The mother of the friend I had been traveling with had a very large and beautiful home in Beverly Hills. She invited us to stay with her for a while, until we could find a job and an apartment to move into. Her house had a beautiful outdoor swimming pool and a maid that did all the shopping and cooking for us. It should have been an ideal vacation-like setting to enjoy, but it was the most miserable time of my life.
I felt inside like I was completely lost and without hope in my life. There was nothing that could take away the constant confusion in my mind and soul about the meaning of life and purpose. I felt trapped inside. I wanted a life with meaning, one that could help others. I was dismayed at the condition in the world around me, the corruption, the apathy, the crime and bloodshed. I wanted to live in a world of peace and had thought the hippie movement in California would have provided me an alternative answer to the rat race system all around. I had thought that smoking pot and hashish, taking LSD and other hallucinogenic drugs should have given me the insight I was craving for into finding a reason for the life I was living. I didn't want a nine-to-five job, a picket fence home with dogs and cats, and a nowhere future. I wanted to know what life was really supposed to be for. All the drugs did was rob me of any sanity I had remaining and left me with very little reasoning ability to do anything at all. I thought I was going crazy and without any doubt about it, I probably was. But I hadn't been brought up this way at all.
I had spent my earlier years growing up overseas. My father worked with the International YMCA in Tokyo, Japan, and we faithfully attended church every Sunday at a non-denominational church. I had always been taught we were Christians, and was always taught to be humanitarian, to help others. I knew that Christmas and Easter were special times, that they really had nothing to do at all with Santa Claus or the Easter bunny. I believed in my spirit, as most children do, that there was a Creator, a God who had made everything, including myself. I was taught to believe in Jesus Christ as the Saviour, and yet I knew nothing about who Jesus really was. I had no power in my life, no strength to not sin, and really, looking back, none of the churches I had ever gone to had even taught me what sin really was. I had never heard the term "being born again of the Spirit" and had never witnessed an altar call where souls were being saved in any of those churches. They were spiritually dead, just like I was.

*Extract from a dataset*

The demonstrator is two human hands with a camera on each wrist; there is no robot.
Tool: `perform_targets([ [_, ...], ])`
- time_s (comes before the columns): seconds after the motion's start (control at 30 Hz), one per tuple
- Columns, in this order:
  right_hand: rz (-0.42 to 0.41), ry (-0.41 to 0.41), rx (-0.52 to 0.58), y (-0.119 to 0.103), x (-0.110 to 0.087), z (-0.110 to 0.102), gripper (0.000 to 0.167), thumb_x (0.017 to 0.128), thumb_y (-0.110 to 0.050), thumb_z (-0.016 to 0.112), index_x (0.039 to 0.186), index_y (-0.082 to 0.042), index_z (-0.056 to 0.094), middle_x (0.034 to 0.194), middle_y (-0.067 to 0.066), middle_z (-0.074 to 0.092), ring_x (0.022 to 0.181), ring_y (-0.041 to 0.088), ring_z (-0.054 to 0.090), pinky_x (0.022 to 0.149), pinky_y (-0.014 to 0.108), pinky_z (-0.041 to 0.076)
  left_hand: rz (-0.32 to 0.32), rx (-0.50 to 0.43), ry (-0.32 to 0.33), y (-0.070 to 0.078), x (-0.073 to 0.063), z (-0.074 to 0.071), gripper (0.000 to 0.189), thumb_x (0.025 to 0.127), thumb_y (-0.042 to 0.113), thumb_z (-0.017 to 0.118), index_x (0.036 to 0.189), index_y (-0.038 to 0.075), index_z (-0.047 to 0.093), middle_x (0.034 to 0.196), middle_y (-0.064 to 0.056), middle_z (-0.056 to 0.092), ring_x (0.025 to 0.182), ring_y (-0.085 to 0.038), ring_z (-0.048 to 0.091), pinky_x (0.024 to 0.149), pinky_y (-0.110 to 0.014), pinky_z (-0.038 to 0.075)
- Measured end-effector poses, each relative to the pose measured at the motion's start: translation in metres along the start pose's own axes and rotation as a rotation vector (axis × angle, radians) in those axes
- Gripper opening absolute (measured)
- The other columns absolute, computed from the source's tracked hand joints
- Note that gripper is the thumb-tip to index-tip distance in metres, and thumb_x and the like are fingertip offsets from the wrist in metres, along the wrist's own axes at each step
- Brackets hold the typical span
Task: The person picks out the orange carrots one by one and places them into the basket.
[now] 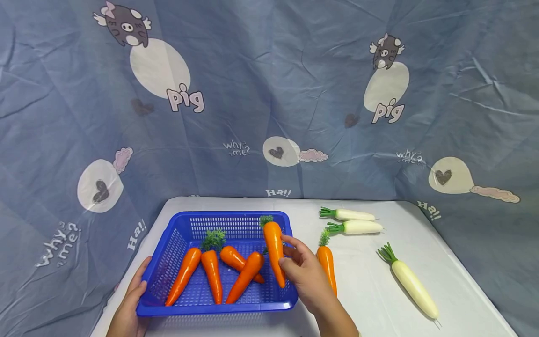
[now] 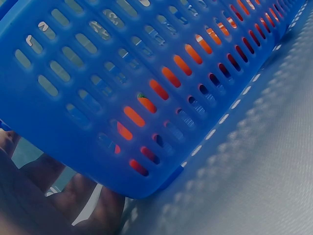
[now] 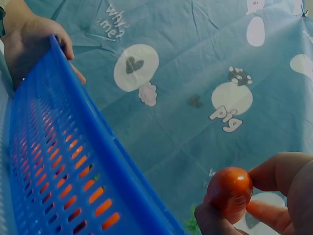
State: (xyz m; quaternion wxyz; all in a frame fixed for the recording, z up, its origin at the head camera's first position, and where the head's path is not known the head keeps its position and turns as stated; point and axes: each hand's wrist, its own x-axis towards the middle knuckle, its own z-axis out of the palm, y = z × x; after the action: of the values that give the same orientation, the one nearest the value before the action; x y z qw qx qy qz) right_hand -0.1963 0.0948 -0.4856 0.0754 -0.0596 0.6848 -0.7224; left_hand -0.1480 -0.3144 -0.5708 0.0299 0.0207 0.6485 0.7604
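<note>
My right hand [image 1: 306, 276] pinches a carrot [image 1: 274, 250] between thumb and fingers, over the right side of a blue plastic basket [image 1: 219, 309]. The carrot's leafy top points away from me; the right wrist view shows its rounded orange end [image 3: 231, 193] between the fingers. At the basket's front left corner, my left hand [image 1: 129, 306] grips the rim and side. In the left wrist view its fingers [image 2: 73, 193] wrap the corner. Inside the basket lie several carrots [image 1: 212, 276], two of them crossing. Another carrot [image 1: 326, 267] lies on the table, partly hidden behind my right hand.
Two white radishes [image 1: 363, 227] with green stems lie side by side at the back right of the white table [image 1: 379, 304]. A larger white radish [image 1: 414, 288] lies nearer the right edge. A blue patterned cloth [image 1: 269, 93] hangs behind and around the table.
</note>
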Motion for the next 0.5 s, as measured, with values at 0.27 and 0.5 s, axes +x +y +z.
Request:
perform_targets([
  [0.27,-0.022,-0.041,-0.002,-0.003,0.004,0.009,0.055,0.100,-0.012,0.066,0.152,-0.014,0.052,0.141,0.024,0.059,0.111,0.027,0.068,0.091,0.037,0.059,0.005,-0.015,-0.001,0.001,-0.001,0.001,0.058,0.115,0.035,0.022,0.169,0.035,0.001,0.163,0.013,0.015,0.129,0.013,0.044,0.097,-0.016,0.046],
  [0.5,-0.008,-0.084,0.029,-0.002,0.009,0.020,0.055,0.100,-0.012,0.068,0.152,-0.013,0.051,0.145,0.022,0.058,0.115,0.027,0.067,0.094,0.032,0.056,-0.034,-0.014,0.022,0.002,0.000,0.001,0.058,0.115,0.036,0.021,0.169,0.038,0.000,0.168,0.008,0.008,0.126,0.011,0.042,0.095,-0.017,0.047],
])
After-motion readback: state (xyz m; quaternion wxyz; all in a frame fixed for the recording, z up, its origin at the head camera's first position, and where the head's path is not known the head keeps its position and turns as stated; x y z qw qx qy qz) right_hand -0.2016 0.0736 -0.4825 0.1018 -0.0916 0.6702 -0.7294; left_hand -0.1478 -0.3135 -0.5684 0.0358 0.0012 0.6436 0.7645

I was going into the tenth grade in school when our family returned to the United States. I didn't want to be spiritually dead any more. All around me people were "tuning in," "turning on," and "dropping out." I began really searching for answers to the questions inside me regarding life, death, eternity, purpose. I read books on Far Eastern religions, mystical religions, Native American Indian religions, philosophies, books on people’s ideas and ideals, books on communism, socialism, capitalism, everything I could think of. I read the Bible, but at that time, without the Spirit of God inside me, could not understand it. I practiced chanting, yoga, walking through the forests, making sure to not step on the flowers, to get closer to God. Nothing was filling the emptiness inside. Nothing was working.
I didn't know then, but I know now, that this was the Lord dealing with me and bringing me to a place where He could humble my stubborn pride into accepting Him as Lord and Saviour. He allowed every other option to be exhausted. He may not have had to work this way with you, but He knew it was the only way to make me finally come to my senses. He had let me come to California to bring me to this purpose. He was working on me, but I didn't know that yet.
In Hollywood, California, you couldn't go 200 feet down Hollywood Blvd. without running into witnessers from the Tony and Susan Alamo Christian Foundation. They were everywhere you went. Every time I ended up in Hollywood, while either looking for work or just killing time, they were all over the place handing out gospel tracts and inviting people to come to services at their church. They were full of the zeal of God. I was witnessed to about the Lord several times and invited to come to church like so many others, but refused their invitations over and over. I was still too full of my own ways to listen to others tell me about Jesus. Many times though, in the still of the night hour, when the turmoil of the day had ended and now alone by myself, the Lord would start bringing things these Christians had told me back to remembrance, the scriptures they had showed me in the Bible about the end times, things that were easily seen all around, scriptures about eternal life and hell that really made me wonder about things. On the outside, Satan was still pulling me around, but on the inside God was breaking me down.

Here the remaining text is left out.